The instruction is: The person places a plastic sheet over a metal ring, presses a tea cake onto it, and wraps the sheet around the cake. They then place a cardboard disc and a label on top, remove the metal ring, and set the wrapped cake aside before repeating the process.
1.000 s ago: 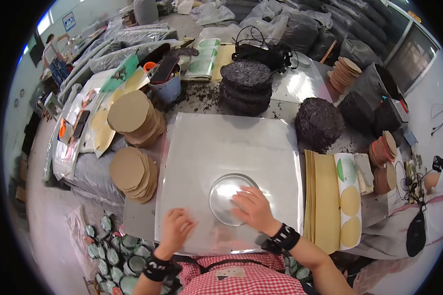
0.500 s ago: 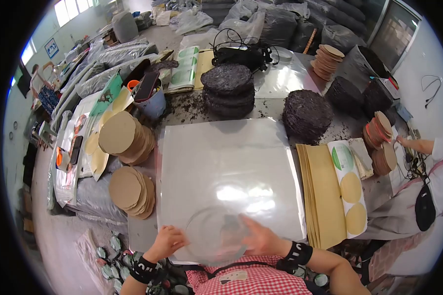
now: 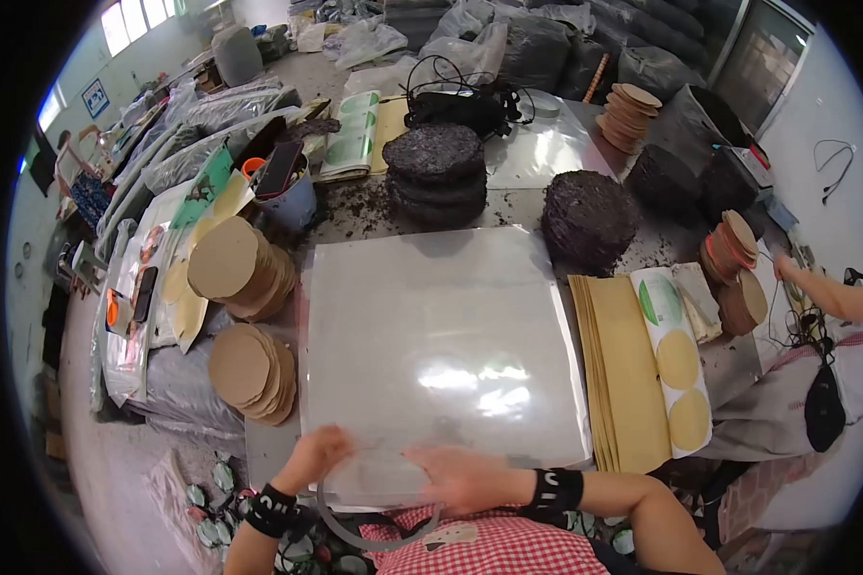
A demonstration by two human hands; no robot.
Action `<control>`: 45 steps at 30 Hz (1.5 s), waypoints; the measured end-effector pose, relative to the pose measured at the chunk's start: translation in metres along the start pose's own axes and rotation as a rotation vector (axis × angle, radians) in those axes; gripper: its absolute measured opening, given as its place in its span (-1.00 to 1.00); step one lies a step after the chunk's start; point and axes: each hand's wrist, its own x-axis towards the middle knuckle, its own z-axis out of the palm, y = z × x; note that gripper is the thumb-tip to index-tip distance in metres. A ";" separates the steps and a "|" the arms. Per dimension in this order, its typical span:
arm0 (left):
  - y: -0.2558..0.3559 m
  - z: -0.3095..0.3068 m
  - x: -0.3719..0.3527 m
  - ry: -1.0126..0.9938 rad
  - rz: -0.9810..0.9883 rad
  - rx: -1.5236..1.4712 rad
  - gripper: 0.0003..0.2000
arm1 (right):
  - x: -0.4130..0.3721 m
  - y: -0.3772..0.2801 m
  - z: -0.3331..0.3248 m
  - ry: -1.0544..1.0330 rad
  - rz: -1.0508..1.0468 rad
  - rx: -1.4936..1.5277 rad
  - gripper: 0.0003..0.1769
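Note:
Low over the front edge of the table, a translucent ring [image 3: 362,542] hangs between my hands, its lower arc in front of the checked apron. It looks like a wide roll of clear tape. At its upper left, my left hand [image 3: 318,456] is closed with the fingertips pinched. My right hand [image 3: 465,477] curls at its right side, the fingers pointing left and slightly blurred; the palm hides part of the ring. Beneath both hands lies a large glossy clear sheet [image 3: 441,316], bright with reflections.
Brown disc stacks [image 3: 249,374] stand left. Dark round cakes [image 3: 436,172] sit at the back, with another dark cake [image 3: 590,220] to the right. Brown paper sheets [image 3: 623,383] and a label strip [image 3: 676,364] lie right. A co-worker's arm [image 3: 829,292] reaches in at far right.
The ring has moved down and left, from over the sheet to the table's front edge. My right hand has shifted left, closer to my left hand, which has risen slightly.

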 end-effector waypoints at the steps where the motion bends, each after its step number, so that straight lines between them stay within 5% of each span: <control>1: 0.039 -0.016 0.019 0.101 0.001 0.035 -0.88 | 0.001 0.004 0.009 0.010 0.075 0.066 -0.48; 3: 0.094 -0.043 0.035 0.240 0.046 0.099 -0.87 | 0.003 0.022 0.026 0.042 0.226 0.192 -0.52; 5: 0.102 -0.042 0.023 0.107 0.191 0.302 -0.87 | -0.020 0.059 0.021 0.272 0.399 -0.063 -0.49; 9: 0.075 0.000 0.010 -0.123 0.259 0.565 -0.90 | -0.023 0.071 -0.036 0.358 0.688 -0.266 -0.31; 13: 0.064 -0.033 0.036 -0.190 0.463 0.579 -0.89 | -0.040 0.051 -0.016 0.248 0.529 -0.413 -0.33; 16: 0.061 -0.108 0.077 0.102 0.238 0.776 -0.88 | -0.132 0.014 0.006 0.059 0.289 -0.282 -0.30; 18: 0.072 -0.149 0.115 0.530 0.256 0.878 -0.77 | -0.170 -0.006 0.008 -0.035 0.173 -0.192 -0.37; 19: 0.091 -0.166 0.132 0.692 0.258 0.746 -0.72 | -0.178 -0.017 -0.001 -0.151 0.286 -0.135 -0.40; 21: 0.050 -0.193 0.157 0.753 0.211 0.940 -0.71 | -0.189 -0.042 -0.016 -0.372 0.517 -0.014 -0.46; 24: 0.039 -0.200 0.168 0.773 0.060 0.860 -0.73 | -0.167 -0.029 -0.055 0.249 0.428 -0.373 -0.59; 26: 0.051 -0.214 0.163 0.779 -0.071 0.734 -0.75 | -0.152 -0.006 -0.070 0.553 0.703 -0.523 -0.70; 28: 0.064 -0.223 0.155 0.820 -0.208 0.625 -0.76 | -0.147 0.018 -0.065 0.587 0.687 -0.526 -0.76; 29: 0.038 -0.237 0.153 0.926 0.122 0.654 -0.75 | -0.148 0.028 -0.069 0.601 0.679 -0.542 -0.79; 30: 0.040 -0.239 0.142 0.997 -0.020 0.728 -0.75 | -0.140 0.032 -0.085 0.584 0.613 -0.542 -0.81; 31: 0.025 -0.243 0.131 1.087 0.183 0.675 -0.74 | -0.126 0.031 -0.098 0.562 0.562 -0.542 -0.82; 33: 0.077 -0.211 0.107 1.065 0.225 0.880 -0.70 | -0.112 0.036 -0.120 0.578 0.524 -0.540 -0.85; 36: 0.077 -0.141 0.080 0.826 0.383 0.946 -0.70 | -0.106 0.086 -0.154 0.692 0.559 -0.540 -0.87; 40: 0.105 -0.058 0.083 0.690 0.366 0.699 -0.73 | -0.075 0.154 -0.236 0.864 0.461 -0.682 -0.91; 45: 0.126 -0.011 0.093 0.613 0.330 0.532 -0.70 | -0.084 0.259 -0.288 0.803 0.720 -0.852 -0.88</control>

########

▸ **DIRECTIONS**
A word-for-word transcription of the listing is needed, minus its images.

▸ **RESPONSE AREA**
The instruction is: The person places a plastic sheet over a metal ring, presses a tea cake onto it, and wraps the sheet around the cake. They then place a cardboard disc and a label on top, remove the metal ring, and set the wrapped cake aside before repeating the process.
1.000 s ago: 
0.500 s ago: 
now: 
A demonstration by two human hands; no robot.
Action `<control>`: 45 steps at 30 Hz (1.5 s), waypoints; the measured end-effector pose, relative to the pose measured at the chunk's start: translation in metres along the start pose's own axes and rotation as a rotation vector (axis × angle, radians) in those axes; gripper: its absolute measured opening, given as its place in its span (-1.00 to 1.00); step one lies a step after the chunk's start; point and axes: each hand's wrist, its own x-axis towards the middle knuckle, its own z-axis out of the palm, y = z × x; note that gripper is the thumb-tip to index-tip distance in metres. A ";" separates the steps and a "|" the arms. Per dimension in this order, its typical span:
arm0 (left):
  - y: -0.2558..0.3559 m
  - z: -0.3095..0.3068 m
  - x: -0.3719..0.3527 m
  - ry: -1.0126..0.9938 rad
  - rz: -0.9810..0.9883 rad
  - rx: -1.5236..1.4712 rad
  - gripper: 0.0003..0.2000
arm1 (right):
  - x: -0.4130..0.3721 m
  - y: -0.3772..0.2801 m
  - z: -0.3331..0.3248 m
  - ry: -1.0544..1.0330 rad
  - rz: -1.0508..1.0468 rad
  - rx: -1.4936..1.5277 rad
  - gripper: 0.0003..0.1769
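Note:
Low over the front edge of the table, a translucent ring [image 3: 362,542] hangs between my hands, its lower arc in front of the checked apron. It looks like a wide roll of clear tape. At its upper left, my left hand [image 3: 318,456] is closed with the fingertips pinched. My right hand [image 3: 465,477] curls at its right side, the fingers pointing left and slightly blurred; the palm hides part of the ring. Beneath both hands lies a large glossy clear sheet [image 3: 441,316], bright with reflections.
Brown disc stacks [image 3: 249,374] stand left. Dark round cakes [image 3: 436,172] sit at the back, with another dark cake [image 3: 590,220] to the right. Brown paper sheets [image 3: 623,383] and a label strip [image 3: 676,364] lie right. A co-worker's arm [image 3: 829,292] reaches in at far right.
The ring has moved down and left, from over the sheet to the table's front edge. My right hand has shifted left, closer to my left hand, which has risen slightly.
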
 end-effector waypoints at the steps where the motion bends, each after its step number, so that straight lines between them stay within 5% of each span: <control>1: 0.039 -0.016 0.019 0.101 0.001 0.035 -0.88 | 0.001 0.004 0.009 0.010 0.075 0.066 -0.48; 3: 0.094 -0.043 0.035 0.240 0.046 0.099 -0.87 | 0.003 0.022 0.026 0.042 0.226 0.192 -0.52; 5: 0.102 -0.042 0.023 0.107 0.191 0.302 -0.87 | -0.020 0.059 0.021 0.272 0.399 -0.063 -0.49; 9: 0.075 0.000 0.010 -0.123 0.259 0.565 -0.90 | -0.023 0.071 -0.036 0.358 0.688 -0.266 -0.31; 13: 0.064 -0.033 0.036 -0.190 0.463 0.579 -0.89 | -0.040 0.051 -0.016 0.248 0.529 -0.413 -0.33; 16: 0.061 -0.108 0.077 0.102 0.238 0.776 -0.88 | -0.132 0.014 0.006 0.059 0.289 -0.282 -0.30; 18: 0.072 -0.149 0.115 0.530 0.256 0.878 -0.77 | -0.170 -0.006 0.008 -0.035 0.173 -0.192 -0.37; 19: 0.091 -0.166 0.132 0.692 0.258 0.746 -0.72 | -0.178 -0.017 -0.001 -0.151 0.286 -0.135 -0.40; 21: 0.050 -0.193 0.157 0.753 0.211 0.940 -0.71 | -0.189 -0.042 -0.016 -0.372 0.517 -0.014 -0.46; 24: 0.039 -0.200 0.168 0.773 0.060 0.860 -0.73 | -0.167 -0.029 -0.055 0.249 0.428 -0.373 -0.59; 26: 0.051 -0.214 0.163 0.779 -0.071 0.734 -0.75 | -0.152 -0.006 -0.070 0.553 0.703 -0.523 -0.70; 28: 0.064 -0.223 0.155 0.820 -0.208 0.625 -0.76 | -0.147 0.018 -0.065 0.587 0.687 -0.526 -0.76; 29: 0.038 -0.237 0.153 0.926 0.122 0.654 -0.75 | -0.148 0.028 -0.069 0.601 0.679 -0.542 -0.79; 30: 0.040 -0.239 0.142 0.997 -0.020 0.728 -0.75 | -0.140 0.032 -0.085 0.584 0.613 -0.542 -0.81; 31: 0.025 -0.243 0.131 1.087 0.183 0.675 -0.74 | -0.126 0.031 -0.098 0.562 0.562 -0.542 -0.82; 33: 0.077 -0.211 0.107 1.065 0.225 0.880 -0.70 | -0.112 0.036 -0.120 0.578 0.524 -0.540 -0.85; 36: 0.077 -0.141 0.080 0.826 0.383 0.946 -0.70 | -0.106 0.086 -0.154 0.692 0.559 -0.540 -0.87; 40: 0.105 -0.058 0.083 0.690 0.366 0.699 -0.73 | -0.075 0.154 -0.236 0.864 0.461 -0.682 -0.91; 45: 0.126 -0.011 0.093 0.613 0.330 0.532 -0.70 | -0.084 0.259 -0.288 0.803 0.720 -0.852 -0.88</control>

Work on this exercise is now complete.